# Work order
In the data below, work out how many lines include the string "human". Only the number should be given.

[[ Material for this exercise open ]]

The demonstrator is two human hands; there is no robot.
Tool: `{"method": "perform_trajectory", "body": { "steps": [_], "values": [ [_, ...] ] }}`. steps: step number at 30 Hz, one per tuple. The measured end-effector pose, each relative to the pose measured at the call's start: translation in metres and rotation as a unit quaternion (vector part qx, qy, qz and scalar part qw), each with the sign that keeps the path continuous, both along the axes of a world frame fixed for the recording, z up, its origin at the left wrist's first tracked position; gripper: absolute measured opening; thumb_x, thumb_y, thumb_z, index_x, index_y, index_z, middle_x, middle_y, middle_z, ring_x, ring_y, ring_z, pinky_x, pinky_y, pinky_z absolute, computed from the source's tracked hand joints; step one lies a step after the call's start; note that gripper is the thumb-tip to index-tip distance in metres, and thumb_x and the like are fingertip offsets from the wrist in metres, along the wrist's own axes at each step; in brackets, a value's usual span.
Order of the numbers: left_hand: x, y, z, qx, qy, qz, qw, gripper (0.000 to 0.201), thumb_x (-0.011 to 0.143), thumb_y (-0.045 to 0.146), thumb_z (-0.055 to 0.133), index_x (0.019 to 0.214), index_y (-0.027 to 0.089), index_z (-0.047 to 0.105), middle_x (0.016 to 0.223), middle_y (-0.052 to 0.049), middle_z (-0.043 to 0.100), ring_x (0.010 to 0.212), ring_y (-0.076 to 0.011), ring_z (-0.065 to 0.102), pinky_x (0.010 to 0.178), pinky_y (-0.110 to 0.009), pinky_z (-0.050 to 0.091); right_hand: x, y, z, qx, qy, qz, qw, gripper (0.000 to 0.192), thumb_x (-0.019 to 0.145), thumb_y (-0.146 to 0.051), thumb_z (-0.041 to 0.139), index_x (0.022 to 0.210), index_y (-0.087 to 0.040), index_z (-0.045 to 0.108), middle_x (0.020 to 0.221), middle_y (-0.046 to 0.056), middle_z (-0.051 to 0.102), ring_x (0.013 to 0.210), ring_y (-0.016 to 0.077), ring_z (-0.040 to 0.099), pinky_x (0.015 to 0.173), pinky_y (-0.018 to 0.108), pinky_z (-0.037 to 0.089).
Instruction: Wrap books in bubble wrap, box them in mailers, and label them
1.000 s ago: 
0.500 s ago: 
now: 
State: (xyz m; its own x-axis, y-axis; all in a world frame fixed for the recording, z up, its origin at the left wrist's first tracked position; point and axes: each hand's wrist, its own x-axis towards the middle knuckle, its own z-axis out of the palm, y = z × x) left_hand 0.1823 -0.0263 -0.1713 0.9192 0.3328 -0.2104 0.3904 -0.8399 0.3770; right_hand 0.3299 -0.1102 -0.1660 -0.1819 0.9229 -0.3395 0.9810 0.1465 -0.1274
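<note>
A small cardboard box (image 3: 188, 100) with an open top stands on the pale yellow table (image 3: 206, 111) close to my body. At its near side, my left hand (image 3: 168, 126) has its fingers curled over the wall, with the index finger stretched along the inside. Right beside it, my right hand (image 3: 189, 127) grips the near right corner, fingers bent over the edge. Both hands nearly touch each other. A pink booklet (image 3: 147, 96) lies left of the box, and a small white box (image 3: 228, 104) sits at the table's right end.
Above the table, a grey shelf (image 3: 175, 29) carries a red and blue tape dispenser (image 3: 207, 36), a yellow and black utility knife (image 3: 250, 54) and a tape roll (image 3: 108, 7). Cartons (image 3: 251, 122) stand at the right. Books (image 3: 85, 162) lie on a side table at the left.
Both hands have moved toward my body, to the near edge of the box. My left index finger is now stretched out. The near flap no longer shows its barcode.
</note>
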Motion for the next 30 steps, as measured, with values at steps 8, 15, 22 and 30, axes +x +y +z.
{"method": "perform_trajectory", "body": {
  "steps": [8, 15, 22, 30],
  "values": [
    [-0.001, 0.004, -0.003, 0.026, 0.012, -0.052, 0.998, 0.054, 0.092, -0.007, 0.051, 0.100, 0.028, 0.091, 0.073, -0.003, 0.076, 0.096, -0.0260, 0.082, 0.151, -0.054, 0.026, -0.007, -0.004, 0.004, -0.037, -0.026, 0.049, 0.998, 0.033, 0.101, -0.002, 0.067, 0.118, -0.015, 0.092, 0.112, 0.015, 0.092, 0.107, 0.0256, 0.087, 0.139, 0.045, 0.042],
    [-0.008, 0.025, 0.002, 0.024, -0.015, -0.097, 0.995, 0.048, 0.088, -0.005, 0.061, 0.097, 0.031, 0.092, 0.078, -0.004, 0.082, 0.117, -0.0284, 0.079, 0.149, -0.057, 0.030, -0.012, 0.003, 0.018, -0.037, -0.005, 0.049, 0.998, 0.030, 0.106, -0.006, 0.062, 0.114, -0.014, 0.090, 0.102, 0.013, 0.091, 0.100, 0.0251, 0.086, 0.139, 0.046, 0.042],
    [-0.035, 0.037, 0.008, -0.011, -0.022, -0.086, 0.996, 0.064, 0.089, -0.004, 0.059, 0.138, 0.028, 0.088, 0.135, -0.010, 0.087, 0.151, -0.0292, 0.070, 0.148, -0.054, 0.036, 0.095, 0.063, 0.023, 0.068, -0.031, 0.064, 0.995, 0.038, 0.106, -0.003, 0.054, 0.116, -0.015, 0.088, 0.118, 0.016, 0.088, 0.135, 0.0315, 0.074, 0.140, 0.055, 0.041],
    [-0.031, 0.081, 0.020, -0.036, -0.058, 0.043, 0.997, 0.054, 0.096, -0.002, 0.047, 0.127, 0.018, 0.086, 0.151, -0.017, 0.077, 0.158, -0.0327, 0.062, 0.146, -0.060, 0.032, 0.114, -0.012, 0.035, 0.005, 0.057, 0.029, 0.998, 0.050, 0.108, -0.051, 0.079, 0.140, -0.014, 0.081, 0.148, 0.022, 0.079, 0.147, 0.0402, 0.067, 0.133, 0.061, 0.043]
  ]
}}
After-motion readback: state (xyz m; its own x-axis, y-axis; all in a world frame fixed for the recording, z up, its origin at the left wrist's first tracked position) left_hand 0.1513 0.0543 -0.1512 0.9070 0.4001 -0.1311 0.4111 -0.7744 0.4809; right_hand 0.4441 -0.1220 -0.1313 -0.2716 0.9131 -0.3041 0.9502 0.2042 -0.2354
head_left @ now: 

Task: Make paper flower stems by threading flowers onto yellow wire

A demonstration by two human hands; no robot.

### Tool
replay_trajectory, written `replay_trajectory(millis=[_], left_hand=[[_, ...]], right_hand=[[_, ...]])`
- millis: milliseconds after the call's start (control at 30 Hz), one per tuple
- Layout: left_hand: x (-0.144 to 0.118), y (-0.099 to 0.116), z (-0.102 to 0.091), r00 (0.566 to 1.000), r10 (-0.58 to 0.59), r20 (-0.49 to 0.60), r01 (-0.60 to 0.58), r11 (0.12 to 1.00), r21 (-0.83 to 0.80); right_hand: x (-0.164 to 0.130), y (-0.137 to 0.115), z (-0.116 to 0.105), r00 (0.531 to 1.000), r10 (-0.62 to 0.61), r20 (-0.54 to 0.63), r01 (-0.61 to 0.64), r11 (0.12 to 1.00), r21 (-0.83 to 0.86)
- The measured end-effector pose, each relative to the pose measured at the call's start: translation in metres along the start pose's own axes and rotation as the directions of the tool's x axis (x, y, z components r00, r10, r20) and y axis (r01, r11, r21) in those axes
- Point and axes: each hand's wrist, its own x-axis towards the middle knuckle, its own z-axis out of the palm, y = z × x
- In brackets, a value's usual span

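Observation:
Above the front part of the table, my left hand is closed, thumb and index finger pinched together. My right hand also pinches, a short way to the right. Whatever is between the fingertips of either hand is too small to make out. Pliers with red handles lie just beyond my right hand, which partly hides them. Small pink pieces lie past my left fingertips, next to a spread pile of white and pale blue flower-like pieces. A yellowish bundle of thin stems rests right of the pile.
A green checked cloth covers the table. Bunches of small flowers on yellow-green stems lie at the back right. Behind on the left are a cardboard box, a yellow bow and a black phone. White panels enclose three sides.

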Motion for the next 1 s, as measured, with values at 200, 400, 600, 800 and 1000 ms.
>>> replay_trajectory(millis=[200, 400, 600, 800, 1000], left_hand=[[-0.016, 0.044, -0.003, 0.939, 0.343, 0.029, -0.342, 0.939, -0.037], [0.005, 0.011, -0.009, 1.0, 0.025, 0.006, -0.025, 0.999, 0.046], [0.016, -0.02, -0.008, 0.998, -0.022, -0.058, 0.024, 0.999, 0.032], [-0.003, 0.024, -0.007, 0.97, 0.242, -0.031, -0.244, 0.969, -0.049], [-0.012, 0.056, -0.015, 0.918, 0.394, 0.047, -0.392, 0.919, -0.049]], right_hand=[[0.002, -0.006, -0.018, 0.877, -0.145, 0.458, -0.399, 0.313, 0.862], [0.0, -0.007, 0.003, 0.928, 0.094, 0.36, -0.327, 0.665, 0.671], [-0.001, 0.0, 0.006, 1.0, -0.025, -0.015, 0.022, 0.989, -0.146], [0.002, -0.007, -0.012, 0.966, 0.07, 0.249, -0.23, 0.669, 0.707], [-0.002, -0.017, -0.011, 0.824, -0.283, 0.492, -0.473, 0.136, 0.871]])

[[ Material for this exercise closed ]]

# Task output
2